Reproduce every record exactly.

Records from a data collection:
_ _ _
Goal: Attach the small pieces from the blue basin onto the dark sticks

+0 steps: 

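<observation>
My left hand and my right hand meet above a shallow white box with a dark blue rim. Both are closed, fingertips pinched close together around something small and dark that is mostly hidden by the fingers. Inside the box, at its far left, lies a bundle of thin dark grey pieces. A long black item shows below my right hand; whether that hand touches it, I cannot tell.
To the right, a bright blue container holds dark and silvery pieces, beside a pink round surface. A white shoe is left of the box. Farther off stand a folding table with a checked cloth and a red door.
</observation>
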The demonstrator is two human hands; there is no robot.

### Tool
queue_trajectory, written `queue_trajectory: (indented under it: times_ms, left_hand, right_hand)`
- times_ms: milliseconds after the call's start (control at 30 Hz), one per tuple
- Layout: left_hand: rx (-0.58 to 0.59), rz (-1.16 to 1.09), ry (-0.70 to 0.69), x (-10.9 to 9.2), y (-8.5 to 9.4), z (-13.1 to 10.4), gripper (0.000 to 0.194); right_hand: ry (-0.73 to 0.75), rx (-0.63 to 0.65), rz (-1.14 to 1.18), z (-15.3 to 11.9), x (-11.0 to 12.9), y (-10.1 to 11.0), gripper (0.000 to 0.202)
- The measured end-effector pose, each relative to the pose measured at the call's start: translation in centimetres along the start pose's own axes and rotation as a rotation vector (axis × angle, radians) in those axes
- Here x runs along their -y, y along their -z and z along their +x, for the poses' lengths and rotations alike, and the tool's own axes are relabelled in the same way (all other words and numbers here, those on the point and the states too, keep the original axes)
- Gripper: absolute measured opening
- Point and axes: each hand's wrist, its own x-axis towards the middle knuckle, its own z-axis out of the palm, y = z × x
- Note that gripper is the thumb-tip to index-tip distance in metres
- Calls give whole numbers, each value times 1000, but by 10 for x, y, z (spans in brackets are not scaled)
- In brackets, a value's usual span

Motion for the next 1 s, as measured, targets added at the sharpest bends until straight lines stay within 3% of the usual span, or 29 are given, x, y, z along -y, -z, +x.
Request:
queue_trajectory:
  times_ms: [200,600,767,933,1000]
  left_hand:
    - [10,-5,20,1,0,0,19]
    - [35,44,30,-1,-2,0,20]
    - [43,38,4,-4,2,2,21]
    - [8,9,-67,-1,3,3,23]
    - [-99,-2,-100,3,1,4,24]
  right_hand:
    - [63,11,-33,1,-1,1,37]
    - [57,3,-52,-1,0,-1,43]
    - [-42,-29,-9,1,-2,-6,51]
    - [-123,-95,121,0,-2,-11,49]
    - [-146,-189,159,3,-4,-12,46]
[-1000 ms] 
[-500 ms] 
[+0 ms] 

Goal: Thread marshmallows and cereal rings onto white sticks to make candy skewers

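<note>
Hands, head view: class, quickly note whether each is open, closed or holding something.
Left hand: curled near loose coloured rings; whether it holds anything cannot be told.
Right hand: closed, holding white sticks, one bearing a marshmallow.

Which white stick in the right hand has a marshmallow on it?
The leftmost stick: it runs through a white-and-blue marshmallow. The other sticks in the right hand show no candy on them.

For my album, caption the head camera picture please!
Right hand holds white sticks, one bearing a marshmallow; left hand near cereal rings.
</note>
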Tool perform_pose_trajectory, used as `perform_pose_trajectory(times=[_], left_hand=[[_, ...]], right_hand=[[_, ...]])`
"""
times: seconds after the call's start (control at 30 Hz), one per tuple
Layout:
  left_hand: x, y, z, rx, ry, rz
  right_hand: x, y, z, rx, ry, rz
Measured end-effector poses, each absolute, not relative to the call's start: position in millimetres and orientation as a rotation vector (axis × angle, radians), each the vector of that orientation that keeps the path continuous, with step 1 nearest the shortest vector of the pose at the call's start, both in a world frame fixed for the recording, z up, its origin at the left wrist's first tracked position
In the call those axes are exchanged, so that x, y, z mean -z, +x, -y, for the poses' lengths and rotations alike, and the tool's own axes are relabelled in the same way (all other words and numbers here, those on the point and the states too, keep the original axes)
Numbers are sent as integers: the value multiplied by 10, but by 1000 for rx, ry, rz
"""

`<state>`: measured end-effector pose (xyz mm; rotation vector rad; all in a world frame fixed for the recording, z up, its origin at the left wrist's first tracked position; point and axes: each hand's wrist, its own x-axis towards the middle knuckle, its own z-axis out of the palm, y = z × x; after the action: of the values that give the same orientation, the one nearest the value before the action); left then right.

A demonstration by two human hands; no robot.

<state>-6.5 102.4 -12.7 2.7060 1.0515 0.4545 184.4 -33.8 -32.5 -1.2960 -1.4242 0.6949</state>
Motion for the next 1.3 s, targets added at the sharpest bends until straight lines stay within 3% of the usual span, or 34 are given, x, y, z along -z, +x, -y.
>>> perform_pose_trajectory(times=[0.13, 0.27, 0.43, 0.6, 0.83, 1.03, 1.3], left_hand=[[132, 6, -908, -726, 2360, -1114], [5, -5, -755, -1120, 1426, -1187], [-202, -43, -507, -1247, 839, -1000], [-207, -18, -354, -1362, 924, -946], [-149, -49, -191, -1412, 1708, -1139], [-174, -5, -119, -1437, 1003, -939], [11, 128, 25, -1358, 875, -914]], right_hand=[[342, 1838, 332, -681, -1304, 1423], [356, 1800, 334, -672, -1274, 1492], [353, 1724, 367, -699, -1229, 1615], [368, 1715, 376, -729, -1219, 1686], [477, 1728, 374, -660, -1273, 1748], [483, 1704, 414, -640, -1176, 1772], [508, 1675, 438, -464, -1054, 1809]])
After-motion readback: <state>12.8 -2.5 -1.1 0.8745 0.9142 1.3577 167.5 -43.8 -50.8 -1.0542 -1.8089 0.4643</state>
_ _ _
[Exercise output]
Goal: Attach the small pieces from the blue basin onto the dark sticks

+0 steps: 

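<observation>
My left hand and my right hand meet above a shallow white box with a dark blue rim. Both are closed, fingertips pinched close together around something small and dark that is mostly hidden by the fingers. Inside the box, at its far left, lies a bundle of thin dark grey pieces. A long black item shows below my right hand; whether that hand touches it, I cannot tell.
To the right, a bright blue container holds dark and silvery pieces, beside a pink round surface. A white shoe is left of the box. Farther off stand a folding table with a checked cloth and a red door.
</observation>
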The demonstrator is two human hands; there is no robot.

### Tool
queue_trajectory, written `queue_trajectory: (indented under it: times_ms, left_hand, right_hand)`
- times_ms: milliseconds after the call's start (control at 30 Hz), one per tuple
- Layout: left_hand: rx (-0.58 to 0.59), rz (-1.16 to 1.09), ry (-0.70 to 0.69), x (-10.9 to 9.2), y (-8.5 to 9.4), z (-13.1 to 10.4), gripper (0.000 to 0.194); right_hand: ry (-0.73 to 0.75), rx (-0.63 to 0.65), rz (-1.14 to 1.18), z (-15.3 to 11.9), x (-11.0 to 12.9), y (-10.1 to 11.0), gripper (0.000 to 0.202)
- The measured end-effector pose, each relative to the pose measured at the call's start: translation in centimetres along the start pose's own axes and rotation as a rotation vector (axis × angle, radians) in those axes
- Here x runs along their -y, y along their -z and z along their +x, for the poses' lengths and rotations alike, and the tool's own axes are relabelled in the same way (all other words and numbers here, those on the point and the states too, keep the original axes)
- Gripper: absolute measured opening
- Point and axes: each hand's wrist, its own x-axis towards the middle knuckle, its own z-axis out of the palm, y = z × x
- Note that gripper is the thumb-tip to index-tip distance in metres
- Calls give whole numbers, each value times 1000, but by 10 for x, y, z (spans in brackets are not scaled)
- In brackets, a value's usual span

Motion for the next 1 s, as measured, targets added at the sharpest bends until straight lines stay within 3% of the usual span, or 29 are given, x, y, z along -y, -z, +x.
Request:
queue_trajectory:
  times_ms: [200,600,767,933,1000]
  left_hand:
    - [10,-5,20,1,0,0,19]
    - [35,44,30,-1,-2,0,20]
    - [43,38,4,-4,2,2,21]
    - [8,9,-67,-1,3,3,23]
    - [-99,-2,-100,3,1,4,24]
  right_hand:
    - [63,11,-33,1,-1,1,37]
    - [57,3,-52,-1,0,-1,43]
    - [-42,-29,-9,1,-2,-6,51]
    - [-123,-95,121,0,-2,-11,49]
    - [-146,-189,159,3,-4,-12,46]
[-1000 ms] 
[-500 ms] 
[+0 ms] 

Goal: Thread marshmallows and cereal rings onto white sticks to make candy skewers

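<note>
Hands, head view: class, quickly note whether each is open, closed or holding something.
Left hand: curled near loose coloured rings; whether it holds anything cannot be told.
Right hand: closed, holding white sticks, one bearing a marshmallow.

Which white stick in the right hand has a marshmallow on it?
The leftmost stick: it runs through a white-and-blue marshmallow. The other sticks in the right hand show no candy on them.

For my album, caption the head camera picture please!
Right hand holds white sticks, one bearing a marshmallow; left hand near cereal rings.
</note>
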Tool perform_pose_trajectory, used as `perform_pose_trajectory(times=[_], left_hand=[[_, ...]], right_hand=[[_, ...]])`
"""
times: seconds after the call's start (control at 30 Hz), one per tuple
Layout:
  left_hand: x, y, z, rx, ry, rz
  right_hand: x, y, z, rx, ry, rz
Measured end-effector poses, each absolute, not relative to the call's start: position in millimetres and orientation as a rotation vector (axis × angle, radians), each the vector of that orientation that keeps the path continuous, with step 1 nearest the shortest vector of the pose at the call's start, both in a world frame fixed for the recording, z up, its origin at the left wrist's first tracked position
In the call those axes are exchanged, so that x, y, z mean -z, +x, -y, for the poses' lengths and rotations alike, and the tool's own axes are relabelled in the same way (all other words and numbers here, those on the point and the states too, keep the original axes)
Numbers are sent as integers: the value multiplied by 10, but by 1000 for rx, ry, rz
"""

`<state>`: measured end-effector pose (xyz mm; rotation vector rad; all in a world frame fixed for the recording, z up, its origin at the left wrist's first tracked position; point and axes: each hand's wrist, its own x-axis towards the middle knuckle, its own z-axis out of the palm, y = z × x; after the action: of the values that give the same orientation, the one nearest the value before the action); left then right.

A demonstration by two human hands; no robot.

<state>-6.5 102.4 -12.7 2.7060 1.0515 0.4545 184.4 -33.8 -32.5 -1.2960 -1.4242 0.6949</state>
Motion for the next 1.3 s, targets added at the sharpest bends until straight lines stay within 3% of the usual span, or 34 are given, x, y, z along -z, +x, -y.
>>> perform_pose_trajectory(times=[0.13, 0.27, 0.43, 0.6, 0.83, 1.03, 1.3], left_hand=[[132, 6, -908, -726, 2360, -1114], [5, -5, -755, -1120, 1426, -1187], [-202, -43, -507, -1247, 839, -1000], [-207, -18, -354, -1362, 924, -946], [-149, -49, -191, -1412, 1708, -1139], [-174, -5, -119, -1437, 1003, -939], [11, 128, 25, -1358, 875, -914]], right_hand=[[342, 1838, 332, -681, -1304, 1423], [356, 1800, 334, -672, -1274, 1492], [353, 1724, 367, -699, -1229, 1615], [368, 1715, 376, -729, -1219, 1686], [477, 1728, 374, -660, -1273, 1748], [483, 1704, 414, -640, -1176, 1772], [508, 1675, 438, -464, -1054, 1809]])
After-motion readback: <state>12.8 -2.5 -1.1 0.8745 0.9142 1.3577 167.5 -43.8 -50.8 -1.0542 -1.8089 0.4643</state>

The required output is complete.